▸ Work item:
In the material below, find the line with "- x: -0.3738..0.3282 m" and the line with "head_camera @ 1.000", then output those two lines and every line between them, exactly.

·····

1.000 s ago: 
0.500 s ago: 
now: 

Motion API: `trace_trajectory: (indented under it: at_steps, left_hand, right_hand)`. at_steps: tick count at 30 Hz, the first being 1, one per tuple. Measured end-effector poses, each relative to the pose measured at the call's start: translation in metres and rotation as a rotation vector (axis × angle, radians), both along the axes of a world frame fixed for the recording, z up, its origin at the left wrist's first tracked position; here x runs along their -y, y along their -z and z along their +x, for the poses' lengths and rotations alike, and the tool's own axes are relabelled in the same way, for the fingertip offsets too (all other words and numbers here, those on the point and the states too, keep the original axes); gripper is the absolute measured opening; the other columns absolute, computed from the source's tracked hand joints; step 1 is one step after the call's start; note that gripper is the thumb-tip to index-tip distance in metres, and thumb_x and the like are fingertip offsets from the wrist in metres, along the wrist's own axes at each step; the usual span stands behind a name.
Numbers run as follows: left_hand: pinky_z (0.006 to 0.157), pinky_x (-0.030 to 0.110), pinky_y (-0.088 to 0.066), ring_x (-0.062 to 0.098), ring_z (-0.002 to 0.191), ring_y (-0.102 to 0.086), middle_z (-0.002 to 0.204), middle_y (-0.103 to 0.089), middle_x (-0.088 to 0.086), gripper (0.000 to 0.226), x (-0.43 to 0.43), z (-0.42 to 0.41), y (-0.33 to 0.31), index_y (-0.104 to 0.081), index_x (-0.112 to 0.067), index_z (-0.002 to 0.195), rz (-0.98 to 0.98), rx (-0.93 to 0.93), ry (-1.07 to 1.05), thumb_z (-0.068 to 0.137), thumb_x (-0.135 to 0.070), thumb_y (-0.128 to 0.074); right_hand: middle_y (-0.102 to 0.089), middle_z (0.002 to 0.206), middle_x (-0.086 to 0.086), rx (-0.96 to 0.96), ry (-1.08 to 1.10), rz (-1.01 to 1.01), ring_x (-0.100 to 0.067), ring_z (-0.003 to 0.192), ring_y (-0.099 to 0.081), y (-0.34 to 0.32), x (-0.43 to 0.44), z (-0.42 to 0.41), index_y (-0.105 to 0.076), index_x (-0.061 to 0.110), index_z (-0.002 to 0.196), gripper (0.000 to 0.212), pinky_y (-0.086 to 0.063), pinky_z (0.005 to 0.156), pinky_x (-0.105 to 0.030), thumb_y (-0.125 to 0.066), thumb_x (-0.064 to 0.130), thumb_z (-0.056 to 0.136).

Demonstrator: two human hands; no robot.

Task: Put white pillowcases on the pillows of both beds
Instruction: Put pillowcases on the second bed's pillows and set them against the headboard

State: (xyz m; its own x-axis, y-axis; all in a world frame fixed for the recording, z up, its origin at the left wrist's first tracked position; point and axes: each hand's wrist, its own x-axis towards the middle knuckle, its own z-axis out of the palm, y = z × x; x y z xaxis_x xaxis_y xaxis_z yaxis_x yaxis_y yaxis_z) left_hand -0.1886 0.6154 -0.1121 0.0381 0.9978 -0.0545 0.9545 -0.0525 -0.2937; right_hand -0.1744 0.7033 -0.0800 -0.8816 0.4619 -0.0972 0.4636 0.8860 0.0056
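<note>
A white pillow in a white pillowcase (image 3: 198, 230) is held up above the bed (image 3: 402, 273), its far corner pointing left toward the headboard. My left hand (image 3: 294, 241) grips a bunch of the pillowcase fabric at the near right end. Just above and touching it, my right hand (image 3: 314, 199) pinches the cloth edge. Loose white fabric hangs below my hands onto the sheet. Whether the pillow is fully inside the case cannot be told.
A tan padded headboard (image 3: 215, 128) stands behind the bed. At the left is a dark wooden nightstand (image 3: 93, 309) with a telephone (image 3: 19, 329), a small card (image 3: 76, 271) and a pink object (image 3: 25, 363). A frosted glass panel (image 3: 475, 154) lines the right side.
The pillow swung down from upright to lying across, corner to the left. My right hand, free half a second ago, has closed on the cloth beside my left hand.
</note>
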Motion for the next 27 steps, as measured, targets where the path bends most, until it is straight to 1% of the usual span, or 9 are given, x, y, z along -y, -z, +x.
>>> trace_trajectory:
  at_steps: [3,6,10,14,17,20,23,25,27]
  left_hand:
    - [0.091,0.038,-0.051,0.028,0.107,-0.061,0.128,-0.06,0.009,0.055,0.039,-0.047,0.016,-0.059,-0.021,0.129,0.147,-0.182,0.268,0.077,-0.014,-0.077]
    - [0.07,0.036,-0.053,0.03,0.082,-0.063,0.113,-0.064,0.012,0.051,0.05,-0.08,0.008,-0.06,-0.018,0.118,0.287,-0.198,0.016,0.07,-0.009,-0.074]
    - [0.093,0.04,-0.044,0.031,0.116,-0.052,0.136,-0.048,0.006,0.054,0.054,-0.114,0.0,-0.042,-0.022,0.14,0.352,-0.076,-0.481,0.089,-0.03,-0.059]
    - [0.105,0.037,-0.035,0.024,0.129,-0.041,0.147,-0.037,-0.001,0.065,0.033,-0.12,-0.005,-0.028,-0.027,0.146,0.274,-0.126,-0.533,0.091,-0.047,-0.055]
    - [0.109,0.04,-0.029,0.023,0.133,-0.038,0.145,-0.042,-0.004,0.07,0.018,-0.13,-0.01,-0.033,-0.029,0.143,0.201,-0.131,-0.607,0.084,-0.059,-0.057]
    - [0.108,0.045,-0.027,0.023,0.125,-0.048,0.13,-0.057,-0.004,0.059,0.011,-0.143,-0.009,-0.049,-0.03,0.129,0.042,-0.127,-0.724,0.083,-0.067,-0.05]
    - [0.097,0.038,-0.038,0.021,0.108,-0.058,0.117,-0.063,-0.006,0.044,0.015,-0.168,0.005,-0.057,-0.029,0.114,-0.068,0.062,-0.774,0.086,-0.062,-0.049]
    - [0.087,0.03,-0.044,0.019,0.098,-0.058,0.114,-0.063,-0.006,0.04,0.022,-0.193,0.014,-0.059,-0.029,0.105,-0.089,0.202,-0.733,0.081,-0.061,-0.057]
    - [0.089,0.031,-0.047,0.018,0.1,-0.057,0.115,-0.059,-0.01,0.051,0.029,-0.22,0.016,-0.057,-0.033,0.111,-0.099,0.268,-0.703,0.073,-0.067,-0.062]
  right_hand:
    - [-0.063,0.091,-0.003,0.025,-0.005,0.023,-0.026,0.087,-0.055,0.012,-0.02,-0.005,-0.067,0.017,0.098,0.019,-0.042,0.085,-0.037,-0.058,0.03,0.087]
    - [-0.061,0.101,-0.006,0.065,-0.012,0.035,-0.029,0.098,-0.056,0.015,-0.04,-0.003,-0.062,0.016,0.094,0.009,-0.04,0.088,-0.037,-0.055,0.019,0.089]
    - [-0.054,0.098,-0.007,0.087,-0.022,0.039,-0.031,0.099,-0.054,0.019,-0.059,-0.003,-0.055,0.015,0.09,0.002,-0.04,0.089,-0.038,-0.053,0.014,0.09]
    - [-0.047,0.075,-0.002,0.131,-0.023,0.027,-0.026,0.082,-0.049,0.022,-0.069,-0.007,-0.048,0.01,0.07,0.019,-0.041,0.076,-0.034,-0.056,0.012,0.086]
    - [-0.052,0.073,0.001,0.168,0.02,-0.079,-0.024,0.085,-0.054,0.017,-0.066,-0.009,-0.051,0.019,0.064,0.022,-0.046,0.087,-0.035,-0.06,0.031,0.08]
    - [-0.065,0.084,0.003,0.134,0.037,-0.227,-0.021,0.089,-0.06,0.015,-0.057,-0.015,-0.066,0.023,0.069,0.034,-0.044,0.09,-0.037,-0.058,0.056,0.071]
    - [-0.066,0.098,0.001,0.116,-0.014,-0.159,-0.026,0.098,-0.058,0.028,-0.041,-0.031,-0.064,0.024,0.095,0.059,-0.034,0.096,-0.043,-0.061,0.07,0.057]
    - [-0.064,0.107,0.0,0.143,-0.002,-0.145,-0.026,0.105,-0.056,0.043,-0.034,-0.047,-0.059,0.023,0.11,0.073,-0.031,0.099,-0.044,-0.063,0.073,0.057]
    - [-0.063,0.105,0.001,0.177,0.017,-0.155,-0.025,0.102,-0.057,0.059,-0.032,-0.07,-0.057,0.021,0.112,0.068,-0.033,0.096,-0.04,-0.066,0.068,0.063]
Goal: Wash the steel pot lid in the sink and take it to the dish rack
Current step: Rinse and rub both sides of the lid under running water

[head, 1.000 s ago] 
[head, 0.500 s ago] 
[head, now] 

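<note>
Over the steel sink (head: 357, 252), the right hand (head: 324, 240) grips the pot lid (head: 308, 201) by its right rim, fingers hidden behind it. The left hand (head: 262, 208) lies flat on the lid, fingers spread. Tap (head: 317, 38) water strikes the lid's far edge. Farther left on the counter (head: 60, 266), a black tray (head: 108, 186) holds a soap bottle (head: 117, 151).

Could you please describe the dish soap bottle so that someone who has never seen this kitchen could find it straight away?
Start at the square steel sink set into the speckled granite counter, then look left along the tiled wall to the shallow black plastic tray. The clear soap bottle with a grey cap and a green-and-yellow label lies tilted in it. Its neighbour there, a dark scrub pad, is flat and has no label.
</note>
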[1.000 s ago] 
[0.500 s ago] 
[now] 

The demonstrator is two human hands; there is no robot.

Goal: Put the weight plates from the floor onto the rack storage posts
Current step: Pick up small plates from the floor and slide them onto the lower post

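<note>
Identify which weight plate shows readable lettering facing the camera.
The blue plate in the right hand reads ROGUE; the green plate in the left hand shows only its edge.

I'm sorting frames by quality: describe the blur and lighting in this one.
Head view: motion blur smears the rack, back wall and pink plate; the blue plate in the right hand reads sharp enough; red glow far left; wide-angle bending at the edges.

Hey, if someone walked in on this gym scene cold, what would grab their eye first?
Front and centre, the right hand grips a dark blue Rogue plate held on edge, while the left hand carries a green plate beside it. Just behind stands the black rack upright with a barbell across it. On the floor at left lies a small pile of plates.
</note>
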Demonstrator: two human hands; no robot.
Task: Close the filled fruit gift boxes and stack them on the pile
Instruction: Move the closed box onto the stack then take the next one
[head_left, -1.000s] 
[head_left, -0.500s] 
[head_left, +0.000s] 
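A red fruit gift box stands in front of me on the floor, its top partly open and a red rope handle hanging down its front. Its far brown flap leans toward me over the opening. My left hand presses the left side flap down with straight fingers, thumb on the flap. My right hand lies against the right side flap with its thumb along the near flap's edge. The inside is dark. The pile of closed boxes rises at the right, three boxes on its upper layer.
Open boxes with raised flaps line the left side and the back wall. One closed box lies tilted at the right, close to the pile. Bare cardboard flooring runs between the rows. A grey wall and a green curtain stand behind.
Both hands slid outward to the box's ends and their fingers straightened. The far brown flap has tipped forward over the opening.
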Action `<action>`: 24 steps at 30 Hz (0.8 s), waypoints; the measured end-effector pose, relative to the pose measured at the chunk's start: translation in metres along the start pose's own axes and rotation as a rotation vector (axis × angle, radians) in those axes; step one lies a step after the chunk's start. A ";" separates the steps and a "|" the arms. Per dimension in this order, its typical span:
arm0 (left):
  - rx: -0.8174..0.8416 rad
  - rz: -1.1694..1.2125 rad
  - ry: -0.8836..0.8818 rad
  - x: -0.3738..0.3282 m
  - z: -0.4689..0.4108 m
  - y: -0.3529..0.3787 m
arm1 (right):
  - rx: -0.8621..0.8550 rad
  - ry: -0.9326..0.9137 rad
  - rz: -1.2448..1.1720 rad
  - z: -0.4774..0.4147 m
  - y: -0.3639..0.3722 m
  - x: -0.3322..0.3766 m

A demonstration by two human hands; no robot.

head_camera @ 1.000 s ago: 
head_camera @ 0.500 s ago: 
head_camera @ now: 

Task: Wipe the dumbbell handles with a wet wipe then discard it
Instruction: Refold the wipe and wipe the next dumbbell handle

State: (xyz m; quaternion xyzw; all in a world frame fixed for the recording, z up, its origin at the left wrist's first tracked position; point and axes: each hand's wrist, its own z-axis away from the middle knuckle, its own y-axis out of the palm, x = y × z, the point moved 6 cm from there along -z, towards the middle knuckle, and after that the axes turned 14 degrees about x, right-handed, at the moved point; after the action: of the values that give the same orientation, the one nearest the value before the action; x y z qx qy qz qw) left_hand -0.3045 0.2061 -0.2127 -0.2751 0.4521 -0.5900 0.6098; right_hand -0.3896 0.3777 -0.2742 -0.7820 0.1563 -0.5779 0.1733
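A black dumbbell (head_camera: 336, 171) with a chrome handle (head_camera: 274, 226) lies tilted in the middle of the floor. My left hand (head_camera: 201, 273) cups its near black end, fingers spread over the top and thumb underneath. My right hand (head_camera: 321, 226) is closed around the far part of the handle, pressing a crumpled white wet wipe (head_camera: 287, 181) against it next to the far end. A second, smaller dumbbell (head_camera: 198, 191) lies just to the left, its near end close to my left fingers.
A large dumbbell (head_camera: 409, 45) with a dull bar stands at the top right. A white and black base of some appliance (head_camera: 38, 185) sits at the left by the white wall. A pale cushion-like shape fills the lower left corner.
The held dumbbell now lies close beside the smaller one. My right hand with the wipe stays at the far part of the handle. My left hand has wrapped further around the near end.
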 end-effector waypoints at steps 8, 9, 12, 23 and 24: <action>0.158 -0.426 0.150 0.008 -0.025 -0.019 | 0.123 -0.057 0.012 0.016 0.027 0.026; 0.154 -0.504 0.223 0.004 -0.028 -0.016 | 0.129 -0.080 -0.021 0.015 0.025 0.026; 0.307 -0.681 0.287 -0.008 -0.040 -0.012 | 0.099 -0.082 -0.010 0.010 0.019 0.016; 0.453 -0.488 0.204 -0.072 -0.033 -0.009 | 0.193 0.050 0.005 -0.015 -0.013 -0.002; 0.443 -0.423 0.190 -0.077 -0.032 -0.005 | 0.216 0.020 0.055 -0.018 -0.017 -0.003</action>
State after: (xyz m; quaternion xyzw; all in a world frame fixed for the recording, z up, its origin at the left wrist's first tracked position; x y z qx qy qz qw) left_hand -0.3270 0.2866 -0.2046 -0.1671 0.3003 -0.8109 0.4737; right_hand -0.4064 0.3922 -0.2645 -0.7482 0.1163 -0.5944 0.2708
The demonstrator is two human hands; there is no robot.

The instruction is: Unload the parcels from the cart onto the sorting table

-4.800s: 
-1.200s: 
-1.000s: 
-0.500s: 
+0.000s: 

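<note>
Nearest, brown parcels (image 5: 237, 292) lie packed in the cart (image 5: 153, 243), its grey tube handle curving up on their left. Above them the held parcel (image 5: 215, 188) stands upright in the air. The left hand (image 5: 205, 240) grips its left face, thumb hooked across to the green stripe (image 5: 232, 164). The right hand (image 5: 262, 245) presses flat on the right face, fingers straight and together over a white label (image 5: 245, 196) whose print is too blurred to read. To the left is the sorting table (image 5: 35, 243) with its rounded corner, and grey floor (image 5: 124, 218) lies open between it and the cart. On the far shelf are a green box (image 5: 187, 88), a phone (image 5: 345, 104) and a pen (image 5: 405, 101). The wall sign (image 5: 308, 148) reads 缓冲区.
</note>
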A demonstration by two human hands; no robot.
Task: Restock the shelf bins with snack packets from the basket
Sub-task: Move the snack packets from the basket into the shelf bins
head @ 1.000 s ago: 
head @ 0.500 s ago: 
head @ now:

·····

▸ Result below:
  - x: -0.3738..0.3282 m
  - z: -0.4689..0.4108 m
  - y: -0.3529..0.3787 m
arm1 (right):
  - rx: -0.8621..0.8550 rad
  - ry: -0.9326..0.9137 rad
  - rz: -1.2448..1.1720 rad
  - z: -0.4774..0.4147 m
  - y: -0.3639..0.3722 m
  - x: -0.3322..0.3766 m

A demonstration by two human hands; no robot.

head_camera @ 1.000 s ago: 

Nothing else remains for the exercise.